[Data excerpts]
╔══

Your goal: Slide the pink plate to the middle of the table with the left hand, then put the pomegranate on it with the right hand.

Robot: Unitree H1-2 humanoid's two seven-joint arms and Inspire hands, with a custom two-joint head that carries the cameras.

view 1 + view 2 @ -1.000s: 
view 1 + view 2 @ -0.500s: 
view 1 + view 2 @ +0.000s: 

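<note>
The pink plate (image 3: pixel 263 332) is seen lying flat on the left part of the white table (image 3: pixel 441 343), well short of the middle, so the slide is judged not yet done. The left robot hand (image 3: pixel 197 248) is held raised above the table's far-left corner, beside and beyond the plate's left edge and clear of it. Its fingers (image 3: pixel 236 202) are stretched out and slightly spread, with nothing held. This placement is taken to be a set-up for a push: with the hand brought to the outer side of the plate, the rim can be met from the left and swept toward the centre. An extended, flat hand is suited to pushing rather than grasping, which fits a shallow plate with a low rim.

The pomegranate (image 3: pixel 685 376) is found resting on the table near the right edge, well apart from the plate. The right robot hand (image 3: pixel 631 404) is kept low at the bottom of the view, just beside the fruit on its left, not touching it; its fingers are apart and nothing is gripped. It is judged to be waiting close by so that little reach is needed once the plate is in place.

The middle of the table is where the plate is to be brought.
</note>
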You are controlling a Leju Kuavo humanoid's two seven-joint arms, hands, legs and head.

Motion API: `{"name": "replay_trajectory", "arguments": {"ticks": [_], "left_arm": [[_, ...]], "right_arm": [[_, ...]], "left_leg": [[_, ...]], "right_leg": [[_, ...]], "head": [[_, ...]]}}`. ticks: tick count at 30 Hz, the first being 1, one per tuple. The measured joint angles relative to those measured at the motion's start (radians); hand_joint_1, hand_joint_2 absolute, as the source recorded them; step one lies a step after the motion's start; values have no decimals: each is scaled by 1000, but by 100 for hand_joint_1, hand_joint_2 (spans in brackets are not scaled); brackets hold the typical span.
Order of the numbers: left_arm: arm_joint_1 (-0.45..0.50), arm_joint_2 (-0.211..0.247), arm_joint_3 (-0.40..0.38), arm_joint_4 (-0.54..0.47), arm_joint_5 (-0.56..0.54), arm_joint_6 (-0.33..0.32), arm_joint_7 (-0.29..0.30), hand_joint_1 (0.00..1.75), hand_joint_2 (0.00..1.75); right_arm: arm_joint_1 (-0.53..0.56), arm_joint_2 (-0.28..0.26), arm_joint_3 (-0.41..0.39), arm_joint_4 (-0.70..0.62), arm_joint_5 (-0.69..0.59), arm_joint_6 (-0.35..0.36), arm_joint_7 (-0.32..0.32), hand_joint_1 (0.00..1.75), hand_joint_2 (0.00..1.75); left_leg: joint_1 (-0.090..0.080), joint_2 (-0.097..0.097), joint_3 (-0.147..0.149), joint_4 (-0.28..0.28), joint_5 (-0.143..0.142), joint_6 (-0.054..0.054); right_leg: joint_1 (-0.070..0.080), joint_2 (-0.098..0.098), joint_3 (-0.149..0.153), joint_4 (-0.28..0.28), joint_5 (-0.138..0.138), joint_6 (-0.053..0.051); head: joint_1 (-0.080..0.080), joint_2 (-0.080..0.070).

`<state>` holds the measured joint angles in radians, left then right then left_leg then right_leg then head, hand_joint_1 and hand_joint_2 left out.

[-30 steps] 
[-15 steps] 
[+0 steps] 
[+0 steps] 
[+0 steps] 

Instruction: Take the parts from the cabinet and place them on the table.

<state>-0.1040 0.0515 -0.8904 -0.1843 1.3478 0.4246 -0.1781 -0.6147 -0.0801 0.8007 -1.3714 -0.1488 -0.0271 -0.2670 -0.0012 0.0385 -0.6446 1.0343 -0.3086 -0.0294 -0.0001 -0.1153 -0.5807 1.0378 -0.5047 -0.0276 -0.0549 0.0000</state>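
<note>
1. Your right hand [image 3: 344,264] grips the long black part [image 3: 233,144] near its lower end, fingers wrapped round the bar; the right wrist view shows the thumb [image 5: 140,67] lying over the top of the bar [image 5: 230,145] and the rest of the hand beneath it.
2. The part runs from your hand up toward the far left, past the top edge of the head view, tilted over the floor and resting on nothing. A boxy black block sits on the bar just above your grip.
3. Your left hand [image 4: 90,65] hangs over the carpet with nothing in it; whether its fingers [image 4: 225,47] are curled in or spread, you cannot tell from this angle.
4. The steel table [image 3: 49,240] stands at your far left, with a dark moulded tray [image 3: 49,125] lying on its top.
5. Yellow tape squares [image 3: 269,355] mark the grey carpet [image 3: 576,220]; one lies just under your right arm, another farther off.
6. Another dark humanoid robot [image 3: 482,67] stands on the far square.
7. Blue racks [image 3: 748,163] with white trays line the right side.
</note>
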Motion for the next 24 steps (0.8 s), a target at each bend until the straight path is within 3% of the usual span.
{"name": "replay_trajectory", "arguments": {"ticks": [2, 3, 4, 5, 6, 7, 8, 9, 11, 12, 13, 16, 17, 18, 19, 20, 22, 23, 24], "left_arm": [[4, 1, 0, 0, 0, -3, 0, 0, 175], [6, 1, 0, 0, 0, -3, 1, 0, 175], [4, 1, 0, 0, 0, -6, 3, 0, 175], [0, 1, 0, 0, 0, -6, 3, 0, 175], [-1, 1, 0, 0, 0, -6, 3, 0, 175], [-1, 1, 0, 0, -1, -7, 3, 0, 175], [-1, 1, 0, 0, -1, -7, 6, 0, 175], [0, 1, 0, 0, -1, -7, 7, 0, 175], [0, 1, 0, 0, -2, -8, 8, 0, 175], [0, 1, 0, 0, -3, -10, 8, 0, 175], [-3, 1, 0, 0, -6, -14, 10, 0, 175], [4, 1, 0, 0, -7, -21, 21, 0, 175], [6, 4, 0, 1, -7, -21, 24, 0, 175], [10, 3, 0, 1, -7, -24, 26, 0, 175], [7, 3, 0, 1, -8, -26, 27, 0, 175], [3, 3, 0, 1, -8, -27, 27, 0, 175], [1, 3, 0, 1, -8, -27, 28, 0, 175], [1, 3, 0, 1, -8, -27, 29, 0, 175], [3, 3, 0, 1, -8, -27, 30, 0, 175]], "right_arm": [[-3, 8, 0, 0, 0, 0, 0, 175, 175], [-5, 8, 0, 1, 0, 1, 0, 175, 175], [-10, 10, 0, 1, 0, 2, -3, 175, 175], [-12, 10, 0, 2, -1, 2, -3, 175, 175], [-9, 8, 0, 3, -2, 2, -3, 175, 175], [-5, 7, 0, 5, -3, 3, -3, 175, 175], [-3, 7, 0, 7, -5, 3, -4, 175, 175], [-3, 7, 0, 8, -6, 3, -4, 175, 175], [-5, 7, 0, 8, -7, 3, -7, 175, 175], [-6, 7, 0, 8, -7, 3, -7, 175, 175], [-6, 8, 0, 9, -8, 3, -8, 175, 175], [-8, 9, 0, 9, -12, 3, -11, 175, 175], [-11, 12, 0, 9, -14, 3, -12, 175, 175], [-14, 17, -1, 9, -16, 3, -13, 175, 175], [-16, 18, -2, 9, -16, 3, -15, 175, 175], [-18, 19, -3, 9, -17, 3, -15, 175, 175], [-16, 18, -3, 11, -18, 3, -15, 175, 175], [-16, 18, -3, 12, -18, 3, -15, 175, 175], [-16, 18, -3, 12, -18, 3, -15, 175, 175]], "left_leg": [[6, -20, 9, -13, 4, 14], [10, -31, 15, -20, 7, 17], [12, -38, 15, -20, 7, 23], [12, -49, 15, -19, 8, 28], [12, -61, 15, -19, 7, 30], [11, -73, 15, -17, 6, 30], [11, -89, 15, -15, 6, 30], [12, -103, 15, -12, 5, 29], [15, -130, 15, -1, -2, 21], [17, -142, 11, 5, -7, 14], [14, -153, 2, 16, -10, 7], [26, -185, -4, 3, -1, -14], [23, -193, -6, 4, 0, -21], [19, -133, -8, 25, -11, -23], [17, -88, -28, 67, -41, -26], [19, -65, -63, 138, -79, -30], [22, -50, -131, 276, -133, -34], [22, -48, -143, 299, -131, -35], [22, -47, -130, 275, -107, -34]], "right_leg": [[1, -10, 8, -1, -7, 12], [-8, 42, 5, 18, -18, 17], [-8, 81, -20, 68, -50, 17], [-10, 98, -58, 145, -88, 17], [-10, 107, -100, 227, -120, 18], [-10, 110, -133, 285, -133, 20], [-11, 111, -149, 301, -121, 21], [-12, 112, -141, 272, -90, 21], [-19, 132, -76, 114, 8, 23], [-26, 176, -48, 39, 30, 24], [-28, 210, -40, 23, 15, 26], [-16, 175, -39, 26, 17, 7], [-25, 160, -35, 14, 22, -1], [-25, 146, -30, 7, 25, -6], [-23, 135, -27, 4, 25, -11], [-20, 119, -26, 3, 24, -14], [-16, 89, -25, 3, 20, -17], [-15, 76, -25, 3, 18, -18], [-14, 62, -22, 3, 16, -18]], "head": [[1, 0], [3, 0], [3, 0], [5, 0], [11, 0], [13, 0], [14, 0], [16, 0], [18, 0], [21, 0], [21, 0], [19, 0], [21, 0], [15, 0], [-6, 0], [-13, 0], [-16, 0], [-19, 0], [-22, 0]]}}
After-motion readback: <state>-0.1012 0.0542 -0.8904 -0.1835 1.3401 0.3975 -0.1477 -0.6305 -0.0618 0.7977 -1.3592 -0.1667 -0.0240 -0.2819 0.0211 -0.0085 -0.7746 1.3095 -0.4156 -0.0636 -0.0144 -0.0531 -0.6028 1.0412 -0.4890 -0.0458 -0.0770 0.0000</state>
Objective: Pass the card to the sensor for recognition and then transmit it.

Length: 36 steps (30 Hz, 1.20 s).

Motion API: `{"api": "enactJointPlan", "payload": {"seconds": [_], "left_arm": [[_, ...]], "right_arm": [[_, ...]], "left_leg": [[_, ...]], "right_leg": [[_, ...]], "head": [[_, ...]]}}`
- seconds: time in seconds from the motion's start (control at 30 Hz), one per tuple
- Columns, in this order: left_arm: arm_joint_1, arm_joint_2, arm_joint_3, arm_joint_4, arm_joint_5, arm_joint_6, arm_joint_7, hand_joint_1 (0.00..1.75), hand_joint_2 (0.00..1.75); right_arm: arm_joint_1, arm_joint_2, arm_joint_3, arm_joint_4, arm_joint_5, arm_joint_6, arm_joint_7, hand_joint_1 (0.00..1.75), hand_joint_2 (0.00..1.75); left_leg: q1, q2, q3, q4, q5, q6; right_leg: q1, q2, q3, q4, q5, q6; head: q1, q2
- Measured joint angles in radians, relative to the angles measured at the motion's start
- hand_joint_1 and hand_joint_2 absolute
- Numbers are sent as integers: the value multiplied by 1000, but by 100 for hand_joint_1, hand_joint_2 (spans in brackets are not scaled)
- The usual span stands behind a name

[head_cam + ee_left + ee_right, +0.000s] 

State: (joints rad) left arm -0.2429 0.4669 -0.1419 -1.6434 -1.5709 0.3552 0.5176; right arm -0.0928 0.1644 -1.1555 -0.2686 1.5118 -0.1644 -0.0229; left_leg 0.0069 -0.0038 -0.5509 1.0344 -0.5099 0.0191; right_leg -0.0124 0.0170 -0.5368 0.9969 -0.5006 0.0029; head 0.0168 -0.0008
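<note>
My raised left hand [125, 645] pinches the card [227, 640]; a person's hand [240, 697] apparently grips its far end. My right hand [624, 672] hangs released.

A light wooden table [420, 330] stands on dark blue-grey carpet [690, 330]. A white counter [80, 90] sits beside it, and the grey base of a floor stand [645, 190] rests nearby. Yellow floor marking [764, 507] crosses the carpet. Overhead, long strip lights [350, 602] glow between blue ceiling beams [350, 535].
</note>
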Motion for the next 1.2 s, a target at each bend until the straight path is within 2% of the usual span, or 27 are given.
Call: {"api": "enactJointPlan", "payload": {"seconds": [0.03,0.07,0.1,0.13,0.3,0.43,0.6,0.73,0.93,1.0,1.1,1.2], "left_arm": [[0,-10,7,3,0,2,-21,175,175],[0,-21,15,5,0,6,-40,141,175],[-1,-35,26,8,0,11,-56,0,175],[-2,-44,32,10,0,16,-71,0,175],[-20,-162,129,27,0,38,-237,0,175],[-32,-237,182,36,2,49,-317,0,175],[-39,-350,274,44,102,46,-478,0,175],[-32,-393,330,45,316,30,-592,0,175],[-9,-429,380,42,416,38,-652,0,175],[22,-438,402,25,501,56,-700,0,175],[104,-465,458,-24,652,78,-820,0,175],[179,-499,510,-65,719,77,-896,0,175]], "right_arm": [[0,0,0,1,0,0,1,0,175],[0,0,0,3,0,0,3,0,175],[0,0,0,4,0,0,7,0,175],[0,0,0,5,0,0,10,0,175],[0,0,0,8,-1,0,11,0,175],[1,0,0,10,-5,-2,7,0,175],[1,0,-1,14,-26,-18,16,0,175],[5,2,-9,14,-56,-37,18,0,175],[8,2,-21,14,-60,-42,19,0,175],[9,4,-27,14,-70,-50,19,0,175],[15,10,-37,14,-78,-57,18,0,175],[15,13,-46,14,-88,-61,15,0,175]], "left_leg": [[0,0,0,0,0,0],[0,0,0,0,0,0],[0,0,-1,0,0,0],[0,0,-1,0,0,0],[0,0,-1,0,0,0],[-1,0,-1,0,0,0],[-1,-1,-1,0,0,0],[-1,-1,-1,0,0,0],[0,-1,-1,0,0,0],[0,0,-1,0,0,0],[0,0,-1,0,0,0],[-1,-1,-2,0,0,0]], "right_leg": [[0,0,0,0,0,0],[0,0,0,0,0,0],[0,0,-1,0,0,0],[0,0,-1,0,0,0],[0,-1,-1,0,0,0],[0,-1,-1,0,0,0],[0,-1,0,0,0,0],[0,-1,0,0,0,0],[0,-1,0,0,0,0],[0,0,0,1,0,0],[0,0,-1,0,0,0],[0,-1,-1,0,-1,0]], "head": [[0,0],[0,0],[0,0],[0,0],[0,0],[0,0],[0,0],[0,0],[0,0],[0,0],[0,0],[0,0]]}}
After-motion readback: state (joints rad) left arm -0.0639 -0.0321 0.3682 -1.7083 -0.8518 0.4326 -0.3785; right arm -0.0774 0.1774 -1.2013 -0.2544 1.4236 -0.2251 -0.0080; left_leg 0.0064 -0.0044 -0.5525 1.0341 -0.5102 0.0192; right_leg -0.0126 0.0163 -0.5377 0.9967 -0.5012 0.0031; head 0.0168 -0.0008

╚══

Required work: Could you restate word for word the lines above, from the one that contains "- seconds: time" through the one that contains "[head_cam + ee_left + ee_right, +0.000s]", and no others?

Output for this exercise:
- seconds: time in seconds from the motion's start (control at 30 Hz), one per tuple
- Columns, in this order: left_arm: arm_joint_1, arm_joint_2, arm_joint_3, arm_joint_4, arm_joint_5, arm_joint_6, arm_joint_7, hand_joint_1 (0.00..1.75), hand_joint_2 (0.00..1.75); right_arm: arm_joint_1, arm_joint_2, arm_joint_3, arm_joint_4, arm_joint_5, arm_joint_6, arm_joint_7, hand_joint_1 (0.00..1.75), hand_joint_2 (0.00..1.75); left_leg: q1, q2, q3, q4, q5, q6; right_leg: q1, q2, q3, q4, q5, q6; head: q1, q2
- Measured joint angles in radians, relative to the angles measured at the motion's start
- hand_joint_1 and hand_joint_2 absolute
- Numbers are sent as integers: the value multiplied by 1000, but by 100 for hand_joint_1, hand_joint_2 (spans in brackets are not scaled)
- The usual span stands behind a name

[head_cam + ee_left + ee_right, +0.000s] 

This output is finished.